WORK ITEM: Could you copy every line of the data that contains the word "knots"?

Data entries:
%%
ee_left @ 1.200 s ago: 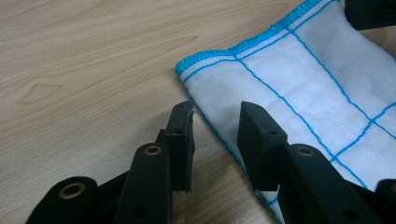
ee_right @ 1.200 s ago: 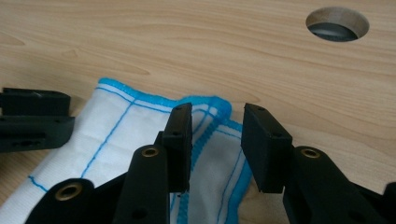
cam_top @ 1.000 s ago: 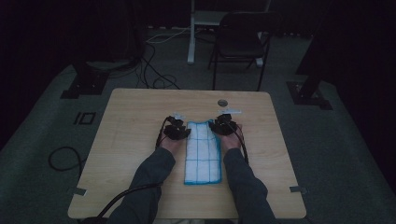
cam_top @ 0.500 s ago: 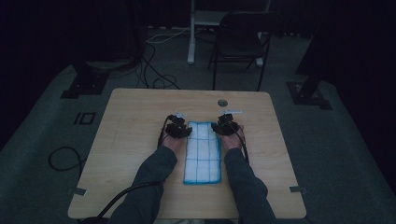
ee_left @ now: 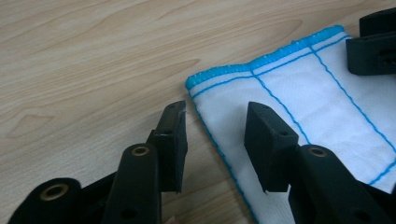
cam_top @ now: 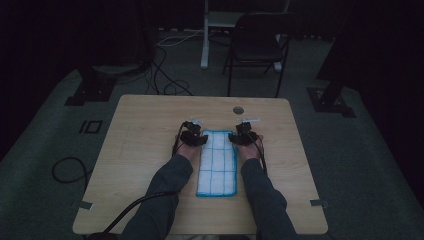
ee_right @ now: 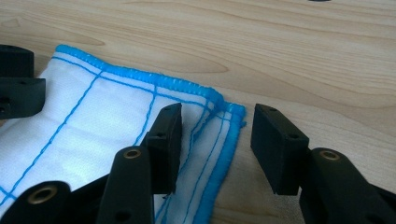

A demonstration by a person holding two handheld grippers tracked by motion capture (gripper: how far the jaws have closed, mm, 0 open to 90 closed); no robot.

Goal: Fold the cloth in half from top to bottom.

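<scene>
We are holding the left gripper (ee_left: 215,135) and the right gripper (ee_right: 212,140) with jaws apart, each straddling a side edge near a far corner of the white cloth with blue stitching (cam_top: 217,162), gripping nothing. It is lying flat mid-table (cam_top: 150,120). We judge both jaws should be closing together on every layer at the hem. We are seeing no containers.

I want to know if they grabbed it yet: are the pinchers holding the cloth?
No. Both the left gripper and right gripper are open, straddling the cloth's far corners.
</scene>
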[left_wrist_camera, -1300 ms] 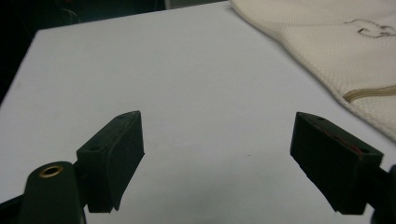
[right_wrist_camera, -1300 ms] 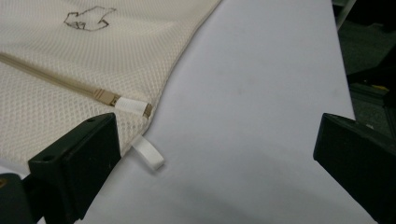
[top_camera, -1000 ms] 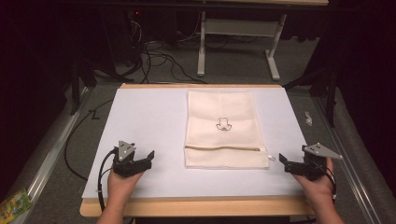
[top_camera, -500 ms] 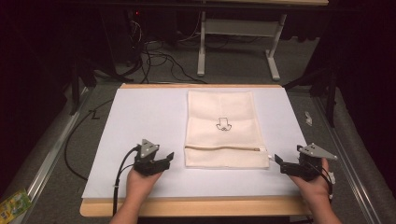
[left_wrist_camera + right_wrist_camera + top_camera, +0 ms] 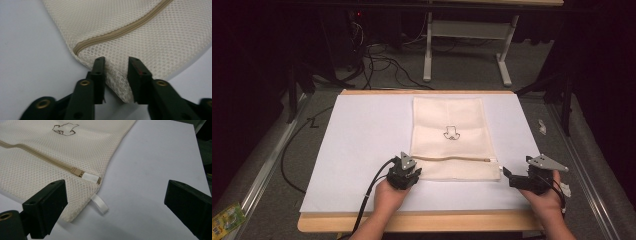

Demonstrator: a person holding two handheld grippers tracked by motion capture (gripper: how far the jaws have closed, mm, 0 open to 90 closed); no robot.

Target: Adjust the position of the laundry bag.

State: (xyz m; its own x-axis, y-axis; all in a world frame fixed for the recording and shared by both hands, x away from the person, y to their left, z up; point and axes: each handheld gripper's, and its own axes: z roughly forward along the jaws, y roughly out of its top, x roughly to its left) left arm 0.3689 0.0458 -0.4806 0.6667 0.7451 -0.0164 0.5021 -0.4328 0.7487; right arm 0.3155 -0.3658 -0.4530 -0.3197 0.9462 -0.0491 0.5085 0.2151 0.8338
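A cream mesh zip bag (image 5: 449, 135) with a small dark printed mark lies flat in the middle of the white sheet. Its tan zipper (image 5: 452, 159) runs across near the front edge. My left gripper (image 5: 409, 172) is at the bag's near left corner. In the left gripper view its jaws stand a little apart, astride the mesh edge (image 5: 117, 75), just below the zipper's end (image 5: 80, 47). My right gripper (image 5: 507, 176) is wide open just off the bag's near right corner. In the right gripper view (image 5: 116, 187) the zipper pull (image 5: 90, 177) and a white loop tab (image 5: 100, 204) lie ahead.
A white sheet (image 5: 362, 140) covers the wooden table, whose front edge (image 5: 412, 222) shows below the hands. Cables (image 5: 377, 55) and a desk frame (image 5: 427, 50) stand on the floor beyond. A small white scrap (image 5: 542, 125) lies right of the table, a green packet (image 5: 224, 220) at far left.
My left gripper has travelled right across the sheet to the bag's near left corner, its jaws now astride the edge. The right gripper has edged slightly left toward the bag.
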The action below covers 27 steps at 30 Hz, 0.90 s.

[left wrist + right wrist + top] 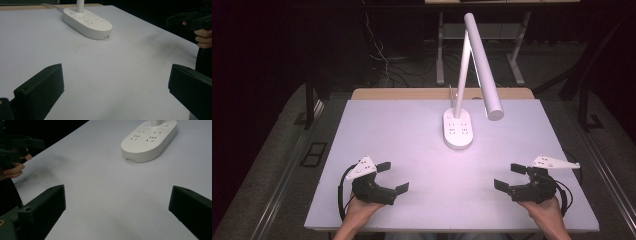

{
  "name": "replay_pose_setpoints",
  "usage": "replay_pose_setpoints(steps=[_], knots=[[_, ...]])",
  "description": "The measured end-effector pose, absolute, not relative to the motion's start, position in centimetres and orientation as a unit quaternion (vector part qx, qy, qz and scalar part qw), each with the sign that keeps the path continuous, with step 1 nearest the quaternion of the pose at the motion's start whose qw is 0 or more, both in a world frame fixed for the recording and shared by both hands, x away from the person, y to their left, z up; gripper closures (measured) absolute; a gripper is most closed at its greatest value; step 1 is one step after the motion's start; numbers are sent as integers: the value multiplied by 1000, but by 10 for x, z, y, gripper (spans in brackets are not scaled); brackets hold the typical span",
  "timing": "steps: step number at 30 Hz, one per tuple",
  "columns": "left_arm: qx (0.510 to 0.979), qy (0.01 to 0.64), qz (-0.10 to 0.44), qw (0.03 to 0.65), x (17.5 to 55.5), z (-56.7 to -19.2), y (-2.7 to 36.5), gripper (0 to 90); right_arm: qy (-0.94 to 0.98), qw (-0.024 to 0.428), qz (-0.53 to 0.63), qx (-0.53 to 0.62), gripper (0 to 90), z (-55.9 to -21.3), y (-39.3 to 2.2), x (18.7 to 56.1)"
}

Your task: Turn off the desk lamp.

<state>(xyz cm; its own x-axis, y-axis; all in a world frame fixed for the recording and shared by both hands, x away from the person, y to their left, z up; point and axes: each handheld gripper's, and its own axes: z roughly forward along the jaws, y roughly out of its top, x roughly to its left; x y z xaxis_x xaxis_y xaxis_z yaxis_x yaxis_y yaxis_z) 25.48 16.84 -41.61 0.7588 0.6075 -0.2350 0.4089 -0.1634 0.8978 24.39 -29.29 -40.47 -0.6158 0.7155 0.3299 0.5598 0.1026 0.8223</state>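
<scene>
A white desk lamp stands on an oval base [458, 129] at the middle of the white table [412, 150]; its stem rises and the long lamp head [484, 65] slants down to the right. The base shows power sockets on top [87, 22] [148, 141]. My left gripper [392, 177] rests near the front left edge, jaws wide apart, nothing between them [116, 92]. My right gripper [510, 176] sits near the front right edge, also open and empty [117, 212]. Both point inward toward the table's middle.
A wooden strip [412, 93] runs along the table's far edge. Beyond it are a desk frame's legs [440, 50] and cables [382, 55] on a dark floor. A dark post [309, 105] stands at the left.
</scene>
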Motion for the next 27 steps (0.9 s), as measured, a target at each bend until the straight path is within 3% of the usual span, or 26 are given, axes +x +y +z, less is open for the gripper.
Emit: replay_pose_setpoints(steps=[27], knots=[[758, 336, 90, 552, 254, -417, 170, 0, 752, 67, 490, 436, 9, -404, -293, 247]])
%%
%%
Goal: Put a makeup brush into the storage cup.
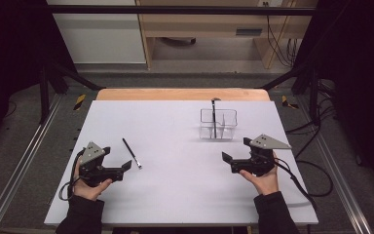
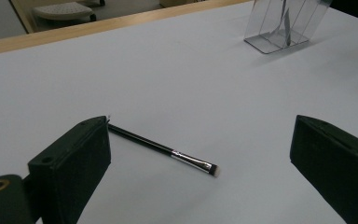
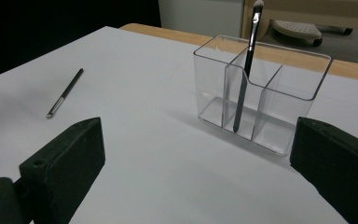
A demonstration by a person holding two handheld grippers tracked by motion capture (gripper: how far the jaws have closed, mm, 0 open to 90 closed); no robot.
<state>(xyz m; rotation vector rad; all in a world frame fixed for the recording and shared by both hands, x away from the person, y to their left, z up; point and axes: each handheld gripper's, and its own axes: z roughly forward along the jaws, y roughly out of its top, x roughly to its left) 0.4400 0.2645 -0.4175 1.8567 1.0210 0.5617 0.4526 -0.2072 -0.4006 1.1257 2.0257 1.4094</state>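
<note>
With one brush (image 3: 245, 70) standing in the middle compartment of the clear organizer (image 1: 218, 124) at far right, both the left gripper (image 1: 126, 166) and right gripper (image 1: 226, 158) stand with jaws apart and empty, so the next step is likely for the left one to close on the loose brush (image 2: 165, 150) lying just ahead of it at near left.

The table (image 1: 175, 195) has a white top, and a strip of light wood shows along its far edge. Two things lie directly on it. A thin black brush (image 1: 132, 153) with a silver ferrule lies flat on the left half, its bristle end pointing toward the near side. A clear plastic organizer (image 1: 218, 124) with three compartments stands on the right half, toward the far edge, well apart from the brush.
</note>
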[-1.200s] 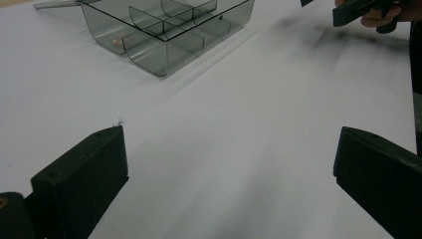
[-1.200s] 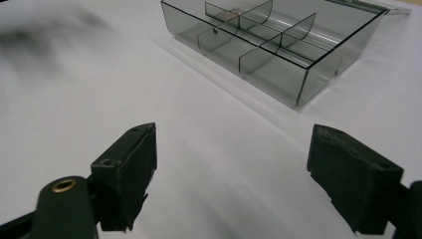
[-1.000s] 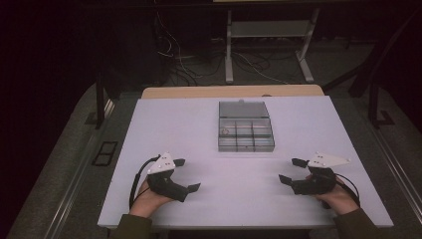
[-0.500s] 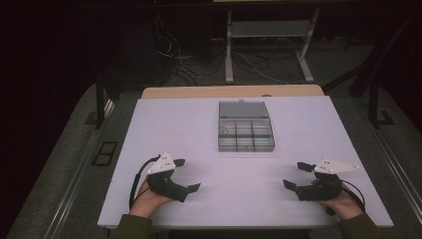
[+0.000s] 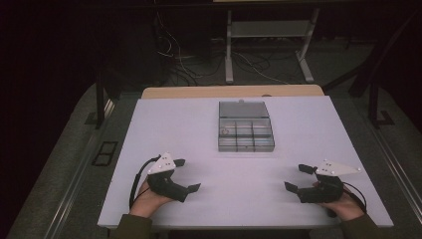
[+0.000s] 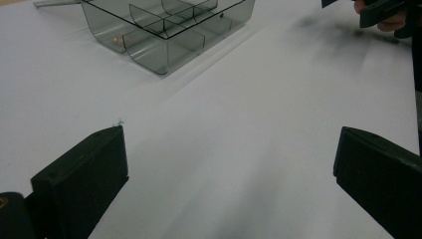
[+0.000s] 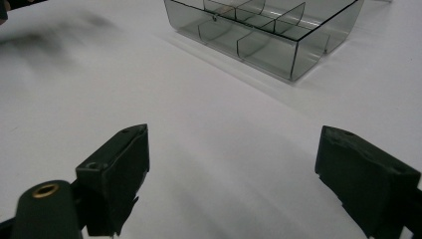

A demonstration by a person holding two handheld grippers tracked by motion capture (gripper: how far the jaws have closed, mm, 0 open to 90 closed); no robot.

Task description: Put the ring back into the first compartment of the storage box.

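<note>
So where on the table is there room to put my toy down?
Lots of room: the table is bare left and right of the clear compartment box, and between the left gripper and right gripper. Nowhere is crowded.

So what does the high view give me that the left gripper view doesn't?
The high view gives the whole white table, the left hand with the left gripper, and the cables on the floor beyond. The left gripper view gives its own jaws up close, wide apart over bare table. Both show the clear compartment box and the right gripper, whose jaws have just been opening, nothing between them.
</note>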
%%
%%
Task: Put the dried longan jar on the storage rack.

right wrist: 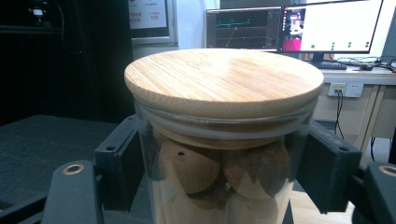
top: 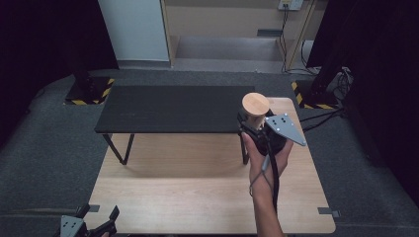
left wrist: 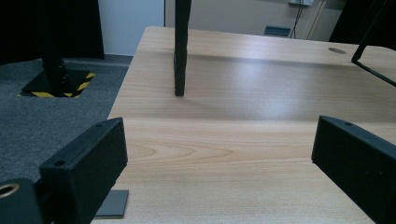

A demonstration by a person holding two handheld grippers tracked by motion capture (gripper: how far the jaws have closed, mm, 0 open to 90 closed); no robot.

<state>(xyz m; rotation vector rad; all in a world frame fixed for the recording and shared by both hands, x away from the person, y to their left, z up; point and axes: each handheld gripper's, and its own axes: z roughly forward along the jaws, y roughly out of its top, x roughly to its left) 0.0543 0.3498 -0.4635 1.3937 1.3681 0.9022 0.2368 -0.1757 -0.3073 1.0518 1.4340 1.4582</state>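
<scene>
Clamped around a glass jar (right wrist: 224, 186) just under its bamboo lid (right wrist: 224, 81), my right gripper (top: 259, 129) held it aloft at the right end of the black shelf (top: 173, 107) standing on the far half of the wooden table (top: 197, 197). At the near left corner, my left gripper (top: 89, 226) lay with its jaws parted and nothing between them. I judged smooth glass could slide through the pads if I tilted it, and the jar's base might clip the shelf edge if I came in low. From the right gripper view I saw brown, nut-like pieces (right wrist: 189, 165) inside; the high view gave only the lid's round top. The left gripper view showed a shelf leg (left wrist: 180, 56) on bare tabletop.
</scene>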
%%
TASK RESPONSE:
  "usage": "replay_pose_setpoints(steps=[_], knots=[[_, ...]])",
Emit: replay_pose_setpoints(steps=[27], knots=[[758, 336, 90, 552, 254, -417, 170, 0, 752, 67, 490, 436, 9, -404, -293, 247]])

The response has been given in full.